10. Mai 2016: EMIR: technische Regulierungsstandards erarbeitet

Frankfurt
Die europäische Marktinfrastrukturverordnung über OTC-Derivate, zentrale Gegenparteien und Transaktionsregister (EMIR) verpflichtet Marktteilnehmer unter anderem zum Clearing ihrer außerbörslichen Standard-Derivatgeschäfte über eine zentrale Gegenpartei (CCP). Zu diesem Zweck hat ESMA technische Regulierungsstandards erarbeitet, in denen für unterschiedliche Derivateklassen der Beginn der Clearingpflicht sowie die für die jeweilige Produktklasse zum Clearing zugelassene zentrale Gegenpartei festgelegt wird.

Anfang August 2015 hat die Europäische Kommission die erste delegierte Verordnung zur Einführung einer Clearingpflicht im Rahmen der EMIR-Verordnung beschlossen. Sie erstreckt sich auf die nachfolgend genannten Zinsswaps in Euro, Pfund Sterling, Yen und US-Dollar: Fixed-to-Float-Zinsswaps (IRS), Float-to-Float-Swaps, Forward-Rate-Agreements und Overnight-Index-Swaps.
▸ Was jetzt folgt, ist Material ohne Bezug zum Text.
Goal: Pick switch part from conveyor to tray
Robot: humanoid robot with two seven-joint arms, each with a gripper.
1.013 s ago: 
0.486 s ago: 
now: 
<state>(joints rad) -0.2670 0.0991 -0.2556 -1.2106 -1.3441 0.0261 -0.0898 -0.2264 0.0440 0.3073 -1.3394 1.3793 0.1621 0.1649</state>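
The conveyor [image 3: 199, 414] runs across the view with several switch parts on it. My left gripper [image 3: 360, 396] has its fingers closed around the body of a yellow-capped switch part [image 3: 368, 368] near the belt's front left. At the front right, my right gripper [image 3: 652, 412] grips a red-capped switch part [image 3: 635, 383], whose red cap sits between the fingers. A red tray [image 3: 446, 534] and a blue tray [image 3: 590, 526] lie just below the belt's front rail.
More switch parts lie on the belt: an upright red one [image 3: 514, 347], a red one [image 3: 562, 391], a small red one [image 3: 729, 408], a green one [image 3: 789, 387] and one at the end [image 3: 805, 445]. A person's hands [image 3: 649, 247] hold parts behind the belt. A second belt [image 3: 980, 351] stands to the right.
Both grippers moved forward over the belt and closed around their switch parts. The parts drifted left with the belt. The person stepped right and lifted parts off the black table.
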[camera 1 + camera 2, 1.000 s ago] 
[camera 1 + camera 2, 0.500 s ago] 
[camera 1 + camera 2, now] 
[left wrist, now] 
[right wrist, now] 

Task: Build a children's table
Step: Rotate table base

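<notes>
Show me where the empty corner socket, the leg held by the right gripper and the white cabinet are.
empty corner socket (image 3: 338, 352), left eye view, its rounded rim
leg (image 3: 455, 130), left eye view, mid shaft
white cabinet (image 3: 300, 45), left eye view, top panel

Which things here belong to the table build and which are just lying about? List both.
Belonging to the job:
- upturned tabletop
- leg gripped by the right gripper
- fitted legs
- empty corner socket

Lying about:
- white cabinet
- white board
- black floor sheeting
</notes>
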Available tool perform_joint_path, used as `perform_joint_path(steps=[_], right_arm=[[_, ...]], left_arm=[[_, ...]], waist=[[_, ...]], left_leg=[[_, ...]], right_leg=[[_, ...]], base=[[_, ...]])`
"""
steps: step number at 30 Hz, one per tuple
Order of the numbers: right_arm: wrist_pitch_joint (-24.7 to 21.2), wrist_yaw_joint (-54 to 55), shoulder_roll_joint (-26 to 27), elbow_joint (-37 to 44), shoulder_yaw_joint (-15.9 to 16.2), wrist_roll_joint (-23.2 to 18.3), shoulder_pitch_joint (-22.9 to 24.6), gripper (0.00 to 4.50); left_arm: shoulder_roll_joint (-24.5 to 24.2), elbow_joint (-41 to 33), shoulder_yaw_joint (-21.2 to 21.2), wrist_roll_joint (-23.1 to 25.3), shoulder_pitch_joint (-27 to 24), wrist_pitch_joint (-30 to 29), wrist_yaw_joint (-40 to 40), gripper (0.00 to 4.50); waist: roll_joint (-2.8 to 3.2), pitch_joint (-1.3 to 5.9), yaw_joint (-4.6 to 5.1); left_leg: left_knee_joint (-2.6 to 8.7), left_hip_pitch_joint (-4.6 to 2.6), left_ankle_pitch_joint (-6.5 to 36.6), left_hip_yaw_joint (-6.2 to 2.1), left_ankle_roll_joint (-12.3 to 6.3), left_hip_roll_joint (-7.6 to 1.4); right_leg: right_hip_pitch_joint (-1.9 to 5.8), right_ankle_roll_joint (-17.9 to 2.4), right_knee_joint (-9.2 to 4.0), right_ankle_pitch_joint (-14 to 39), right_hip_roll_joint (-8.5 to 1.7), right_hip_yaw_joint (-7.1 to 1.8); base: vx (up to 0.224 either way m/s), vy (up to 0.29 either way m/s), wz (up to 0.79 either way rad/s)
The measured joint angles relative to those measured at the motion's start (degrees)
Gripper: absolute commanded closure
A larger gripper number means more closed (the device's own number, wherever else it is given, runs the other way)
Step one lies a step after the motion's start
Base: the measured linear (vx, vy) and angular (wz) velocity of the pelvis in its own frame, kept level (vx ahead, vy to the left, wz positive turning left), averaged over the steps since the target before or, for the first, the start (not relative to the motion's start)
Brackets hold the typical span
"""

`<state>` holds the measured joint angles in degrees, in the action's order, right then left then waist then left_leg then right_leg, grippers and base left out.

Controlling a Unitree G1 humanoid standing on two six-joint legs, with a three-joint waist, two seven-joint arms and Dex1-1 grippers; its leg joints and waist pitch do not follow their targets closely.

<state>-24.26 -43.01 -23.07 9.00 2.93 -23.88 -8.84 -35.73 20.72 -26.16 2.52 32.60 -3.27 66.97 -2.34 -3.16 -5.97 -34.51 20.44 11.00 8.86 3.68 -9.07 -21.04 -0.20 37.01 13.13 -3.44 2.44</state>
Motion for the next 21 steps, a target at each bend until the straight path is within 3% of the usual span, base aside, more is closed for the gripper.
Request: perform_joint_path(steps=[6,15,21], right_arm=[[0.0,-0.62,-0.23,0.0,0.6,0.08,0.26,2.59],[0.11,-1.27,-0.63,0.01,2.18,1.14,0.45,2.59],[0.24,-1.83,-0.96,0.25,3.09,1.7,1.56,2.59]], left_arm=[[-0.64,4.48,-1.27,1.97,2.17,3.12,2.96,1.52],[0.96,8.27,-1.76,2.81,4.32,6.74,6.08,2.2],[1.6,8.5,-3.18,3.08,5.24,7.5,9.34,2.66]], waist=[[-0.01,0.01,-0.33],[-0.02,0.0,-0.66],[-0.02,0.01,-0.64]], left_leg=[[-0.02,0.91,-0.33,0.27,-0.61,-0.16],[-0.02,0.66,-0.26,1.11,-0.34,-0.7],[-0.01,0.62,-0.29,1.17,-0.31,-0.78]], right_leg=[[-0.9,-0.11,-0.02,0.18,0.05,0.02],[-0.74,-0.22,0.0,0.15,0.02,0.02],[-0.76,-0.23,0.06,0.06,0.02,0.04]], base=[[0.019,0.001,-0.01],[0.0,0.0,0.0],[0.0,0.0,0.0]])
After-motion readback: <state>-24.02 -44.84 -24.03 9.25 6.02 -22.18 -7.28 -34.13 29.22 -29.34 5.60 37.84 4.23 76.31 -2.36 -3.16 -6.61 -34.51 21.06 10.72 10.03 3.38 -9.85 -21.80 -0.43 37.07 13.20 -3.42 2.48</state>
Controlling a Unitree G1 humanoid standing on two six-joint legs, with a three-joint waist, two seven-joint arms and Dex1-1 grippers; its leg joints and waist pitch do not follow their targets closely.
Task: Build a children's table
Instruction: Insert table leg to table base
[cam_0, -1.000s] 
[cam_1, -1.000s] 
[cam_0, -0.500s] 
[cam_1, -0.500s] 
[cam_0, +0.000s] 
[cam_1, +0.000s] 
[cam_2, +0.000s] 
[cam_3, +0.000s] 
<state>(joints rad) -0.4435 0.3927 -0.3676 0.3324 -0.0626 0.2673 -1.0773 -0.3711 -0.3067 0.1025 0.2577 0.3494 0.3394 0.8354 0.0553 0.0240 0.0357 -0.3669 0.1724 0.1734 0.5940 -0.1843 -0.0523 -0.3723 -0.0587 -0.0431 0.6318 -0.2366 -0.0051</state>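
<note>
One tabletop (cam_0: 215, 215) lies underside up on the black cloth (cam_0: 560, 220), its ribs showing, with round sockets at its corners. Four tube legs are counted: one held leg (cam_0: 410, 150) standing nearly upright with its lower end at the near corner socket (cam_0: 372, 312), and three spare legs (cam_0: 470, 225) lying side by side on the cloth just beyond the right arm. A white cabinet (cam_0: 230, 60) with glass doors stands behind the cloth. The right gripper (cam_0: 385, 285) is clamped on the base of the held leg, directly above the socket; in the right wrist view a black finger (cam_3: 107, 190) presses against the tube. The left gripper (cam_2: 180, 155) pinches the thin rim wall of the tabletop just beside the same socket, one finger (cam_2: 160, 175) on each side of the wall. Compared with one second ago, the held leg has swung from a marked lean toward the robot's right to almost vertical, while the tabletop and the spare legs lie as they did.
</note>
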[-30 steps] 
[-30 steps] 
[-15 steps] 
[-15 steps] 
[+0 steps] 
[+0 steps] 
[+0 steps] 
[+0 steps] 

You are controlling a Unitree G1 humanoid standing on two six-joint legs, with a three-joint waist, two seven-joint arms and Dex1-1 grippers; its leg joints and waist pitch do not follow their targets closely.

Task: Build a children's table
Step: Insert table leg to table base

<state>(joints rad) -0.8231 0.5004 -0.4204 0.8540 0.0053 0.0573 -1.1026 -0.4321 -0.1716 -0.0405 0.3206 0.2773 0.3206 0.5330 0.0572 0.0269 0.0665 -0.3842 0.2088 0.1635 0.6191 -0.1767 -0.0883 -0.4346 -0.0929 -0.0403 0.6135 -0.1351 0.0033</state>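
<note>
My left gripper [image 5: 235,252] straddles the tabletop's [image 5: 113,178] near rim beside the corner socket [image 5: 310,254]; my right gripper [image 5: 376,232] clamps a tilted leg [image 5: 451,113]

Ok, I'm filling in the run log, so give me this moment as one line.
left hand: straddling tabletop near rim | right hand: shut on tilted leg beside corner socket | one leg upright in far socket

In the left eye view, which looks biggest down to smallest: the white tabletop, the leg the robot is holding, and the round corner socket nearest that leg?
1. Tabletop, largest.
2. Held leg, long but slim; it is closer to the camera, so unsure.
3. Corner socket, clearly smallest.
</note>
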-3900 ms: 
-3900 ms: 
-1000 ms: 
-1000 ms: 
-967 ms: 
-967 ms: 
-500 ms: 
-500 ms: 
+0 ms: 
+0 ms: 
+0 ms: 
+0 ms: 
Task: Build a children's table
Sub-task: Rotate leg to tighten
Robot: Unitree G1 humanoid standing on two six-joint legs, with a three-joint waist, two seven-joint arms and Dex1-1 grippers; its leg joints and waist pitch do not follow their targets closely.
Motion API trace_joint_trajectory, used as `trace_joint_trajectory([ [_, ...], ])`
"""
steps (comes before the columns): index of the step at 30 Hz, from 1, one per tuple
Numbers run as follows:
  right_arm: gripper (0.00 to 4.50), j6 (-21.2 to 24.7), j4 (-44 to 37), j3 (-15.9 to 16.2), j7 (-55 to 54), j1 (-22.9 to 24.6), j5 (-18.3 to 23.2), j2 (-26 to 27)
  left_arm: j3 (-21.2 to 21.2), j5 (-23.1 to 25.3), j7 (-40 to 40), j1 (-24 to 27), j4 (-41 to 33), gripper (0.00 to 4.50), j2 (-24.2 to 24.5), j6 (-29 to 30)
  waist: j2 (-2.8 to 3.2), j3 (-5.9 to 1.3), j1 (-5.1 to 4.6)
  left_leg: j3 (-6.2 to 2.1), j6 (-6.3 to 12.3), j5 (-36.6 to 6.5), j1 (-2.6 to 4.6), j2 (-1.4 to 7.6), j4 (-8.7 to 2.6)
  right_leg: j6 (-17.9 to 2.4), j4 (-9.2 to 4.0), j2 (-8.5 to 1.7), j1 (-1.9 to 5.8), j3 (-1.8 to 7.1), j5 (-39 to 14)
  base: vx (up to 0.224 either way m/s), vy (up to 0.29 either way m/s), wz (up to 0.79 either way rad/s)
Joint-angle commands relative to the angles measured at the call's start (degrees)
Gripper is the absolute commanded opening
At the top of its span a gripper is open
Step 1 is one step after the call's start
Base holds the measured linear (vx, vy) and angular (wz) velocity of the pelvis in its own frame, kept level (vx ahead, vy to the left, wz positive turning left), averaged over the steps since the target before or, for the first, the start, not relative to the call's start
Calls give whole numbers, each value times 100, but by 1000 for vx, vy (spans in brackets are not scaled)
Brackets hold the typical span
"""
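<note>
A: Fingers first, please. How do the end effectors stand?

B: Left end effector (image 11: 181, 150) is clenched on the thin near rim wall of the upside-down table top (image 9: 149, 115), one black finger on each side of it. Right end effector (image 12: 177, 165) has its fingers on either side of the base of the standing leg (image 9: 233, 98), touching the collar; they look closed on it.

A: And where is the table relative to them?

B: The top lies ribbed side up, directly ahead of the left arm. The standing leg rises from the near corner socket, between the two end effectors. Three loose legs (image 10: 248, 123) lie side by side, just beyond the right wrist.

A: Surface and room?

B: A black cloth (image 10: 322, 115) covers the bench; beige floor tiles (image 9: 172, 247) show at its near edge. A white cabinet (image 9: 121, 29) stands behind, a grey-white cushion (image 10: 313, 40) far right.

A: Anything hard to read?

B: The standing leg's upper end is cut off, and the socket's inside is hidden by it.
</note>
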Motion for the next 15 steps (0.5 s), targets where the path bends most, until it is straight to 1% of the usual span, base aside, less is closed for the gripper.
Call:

Die Clearingpflicht für Zinsswaps beginnt für die erste von vier Kategorien von Derivatekontrahenten bereits am 21. Juni 2016. Mit der am 19. April 2016 im EU-Amtsblatt veröffentlichten delegierten Verordnung, die am 9. Mai 2016 in Kraft getreten ist, wird festgelegt, welche Kategorien von Credit Default Swaps (CDS) der Clearingpflicht unterliegen. Für die erste von vier Kategorien von CDS beginnt die Clearingpflicht am 9. Februar 2017. Clearingpflichtig werden folgende in Euro denominierte europäische nicht tranchierte Index-CDS:
- nicht tranchiert Index CDS, iTraxx Europe, Main
- nicht tranchiert Index CDS, iTraxx Europe, Crossover.

Für nicht geclearte OTC-Geschäfte sieht die Verordnung eine Pflicht zur gegenseitigen Besicherung vor, um die Risiken eines potenziellen Ausfalls einer der beiden Vertragsparteien abzusichern. Die Einführung der bilateralen Besicherungspflicht ist für den 1. September 2016 geplant.